Material provided »
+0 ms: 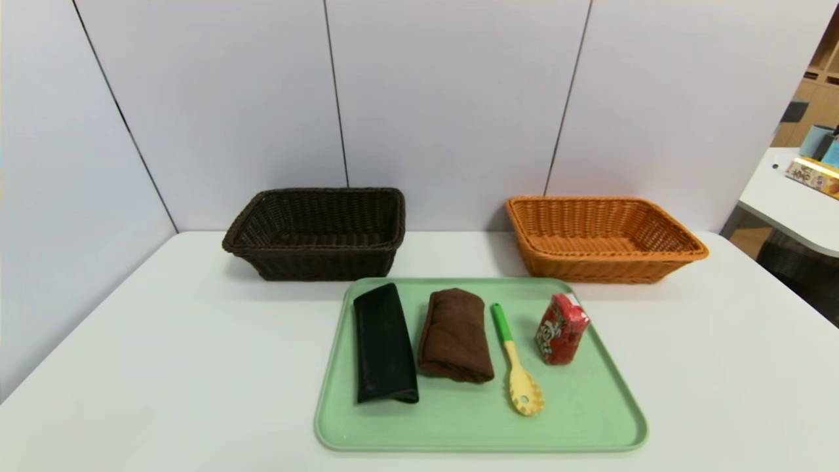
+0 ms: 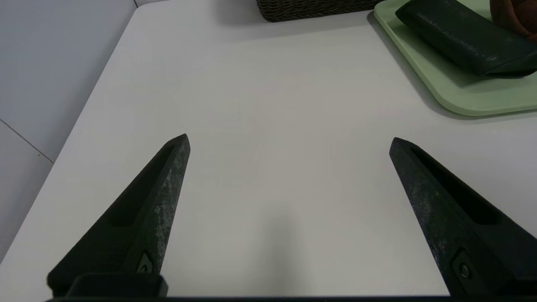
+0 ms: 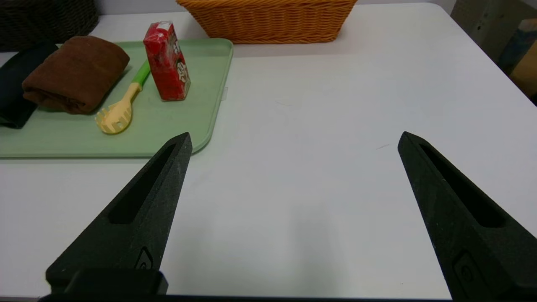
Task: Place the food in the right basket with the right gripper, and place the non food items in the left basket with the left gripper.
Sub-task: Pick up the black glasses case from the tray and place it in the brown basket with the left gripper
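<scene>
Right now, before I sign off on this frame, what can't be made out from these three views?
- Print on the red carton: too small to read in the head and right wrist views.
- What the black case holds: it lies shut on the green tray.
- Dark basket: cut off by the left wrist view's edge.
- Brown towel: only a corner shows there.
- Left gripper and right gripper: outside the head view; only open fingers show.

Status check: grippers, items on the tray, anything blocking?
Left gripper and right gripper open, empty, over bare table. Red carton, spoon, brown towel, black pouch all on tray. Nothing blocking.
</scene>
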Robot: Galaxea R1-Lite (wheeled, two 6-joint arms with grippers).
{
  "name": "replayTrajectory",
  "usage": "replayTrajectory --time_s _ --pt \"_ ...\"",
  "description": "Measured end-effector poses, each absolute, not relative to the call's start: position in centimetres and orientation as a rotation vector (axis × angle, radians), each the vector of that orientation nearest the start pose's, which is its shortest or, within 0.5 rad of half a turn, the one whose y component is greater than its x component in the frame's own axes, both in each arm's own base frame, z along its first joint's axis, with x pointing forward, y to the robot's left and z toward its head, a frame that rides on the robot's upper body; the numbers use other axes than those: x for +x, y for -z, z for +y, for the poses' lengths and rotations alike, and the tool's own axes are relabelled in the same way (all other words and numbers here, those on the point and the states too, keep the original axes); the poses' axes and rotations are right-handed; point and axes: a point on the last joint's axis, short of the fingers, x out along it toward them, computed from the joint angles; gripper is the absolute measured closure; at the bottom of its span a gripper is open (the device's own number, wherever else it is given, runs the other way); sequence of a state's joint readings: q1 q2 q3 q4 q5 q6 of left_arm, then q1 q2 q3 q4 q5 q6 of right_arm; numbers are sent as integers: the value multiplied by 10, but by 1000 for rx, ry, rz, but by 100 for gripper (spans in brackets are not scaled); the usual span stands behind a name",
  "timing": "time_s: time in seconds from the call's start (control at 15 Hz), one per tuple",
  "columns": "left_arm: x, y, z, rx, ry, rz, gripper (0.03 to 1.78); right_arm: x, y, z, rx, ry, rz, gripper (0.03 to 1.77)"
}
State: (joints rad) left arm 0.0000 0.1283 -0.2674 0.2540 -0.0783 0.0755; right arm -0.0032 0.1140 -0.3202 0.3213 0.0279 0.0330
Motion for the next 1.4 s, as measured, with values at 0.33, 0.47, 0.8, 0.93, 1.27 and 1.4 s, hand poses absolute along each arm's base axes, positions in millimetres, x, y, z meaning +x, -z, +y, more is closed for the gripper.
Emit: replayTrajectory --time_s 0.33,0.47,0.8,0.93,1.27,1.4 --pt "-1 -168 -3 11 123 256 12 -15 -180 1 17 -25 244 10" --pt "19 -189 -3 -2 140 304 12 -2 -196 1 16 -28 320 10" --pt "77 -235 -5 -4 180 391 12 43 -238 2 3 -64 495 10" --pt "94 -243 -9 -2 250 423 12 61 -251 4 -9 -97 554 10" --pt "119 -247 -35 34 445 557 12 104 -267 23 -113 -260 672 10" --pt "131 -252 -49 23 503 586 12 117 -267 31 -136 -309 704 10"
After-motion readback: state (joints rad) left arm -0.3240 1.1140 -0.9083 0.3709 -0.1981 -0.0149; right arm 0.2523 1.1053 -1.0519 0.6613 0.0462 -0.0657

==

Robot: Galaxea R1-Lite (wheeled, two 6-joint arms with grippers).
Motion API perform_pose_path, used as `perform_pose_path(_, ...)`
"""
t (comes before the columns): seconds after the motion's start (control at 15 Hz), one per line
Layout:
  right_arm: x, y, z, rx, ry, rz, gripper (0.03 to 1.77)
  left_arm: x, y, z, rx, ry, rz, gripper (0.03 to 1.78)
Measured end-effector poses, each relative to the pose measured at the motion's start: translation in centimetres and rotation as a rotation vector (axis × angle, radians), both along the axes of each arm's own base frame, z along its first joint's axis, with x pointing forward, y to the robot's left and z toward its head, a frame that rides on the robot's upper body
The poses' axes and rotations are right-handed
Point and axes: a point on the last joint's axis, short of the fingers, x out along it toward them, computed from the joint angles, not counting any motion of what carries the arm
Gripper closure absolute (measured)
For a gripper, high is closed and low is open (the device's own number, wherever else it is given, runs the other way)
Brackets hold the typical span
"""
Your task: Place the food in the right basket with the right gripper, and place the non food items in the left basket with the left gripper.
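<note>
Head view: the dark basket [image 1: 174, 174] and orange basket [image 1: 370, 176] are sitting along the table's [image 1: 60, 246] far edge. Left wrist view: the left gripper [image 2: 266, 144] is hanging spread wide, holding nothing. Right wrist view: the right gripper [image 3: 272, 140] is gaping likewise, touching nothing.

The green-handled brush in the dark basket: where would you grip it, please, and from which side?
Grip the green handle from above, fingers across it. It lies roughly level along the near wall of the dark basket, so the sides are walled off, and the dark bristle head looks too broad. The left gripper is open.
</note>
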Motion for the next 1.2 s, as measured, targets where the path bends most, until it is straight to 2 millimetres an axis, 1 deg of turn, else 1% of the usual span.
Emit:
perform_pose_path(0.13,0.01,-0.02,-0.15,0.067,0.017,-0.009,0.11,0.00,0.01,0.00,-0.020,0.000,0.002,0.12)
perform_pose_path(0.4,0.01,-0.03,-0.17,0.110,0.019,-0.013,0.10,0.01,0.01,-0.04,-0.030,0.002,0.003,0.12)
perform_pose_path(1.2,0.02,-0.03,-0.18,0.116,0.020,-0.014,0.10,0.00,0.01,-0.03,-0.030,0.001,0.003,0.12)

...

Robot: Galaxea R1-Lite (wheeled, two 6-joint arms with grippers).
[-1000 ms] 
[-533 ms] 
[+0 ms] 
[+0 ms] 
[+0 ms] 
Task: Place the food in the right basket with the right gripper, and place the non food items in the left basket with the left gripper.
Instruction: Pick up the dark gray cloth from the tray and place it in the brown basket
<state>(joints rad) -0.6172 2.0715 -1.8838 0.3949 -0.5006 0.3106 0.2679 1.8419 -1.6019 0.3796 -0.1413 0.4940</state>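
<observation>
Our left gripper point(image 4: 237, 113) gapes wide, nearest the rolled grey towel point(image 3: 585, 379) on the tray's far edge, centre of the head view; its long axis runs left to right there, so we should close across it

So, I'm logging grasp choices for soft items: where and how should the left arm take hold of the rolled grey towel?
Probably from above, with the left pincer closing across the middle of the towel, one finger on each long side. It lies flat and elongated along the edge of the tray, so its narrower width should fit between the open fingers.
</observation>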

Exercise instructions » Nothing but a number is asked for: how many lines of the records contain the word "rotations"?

Task solution » 2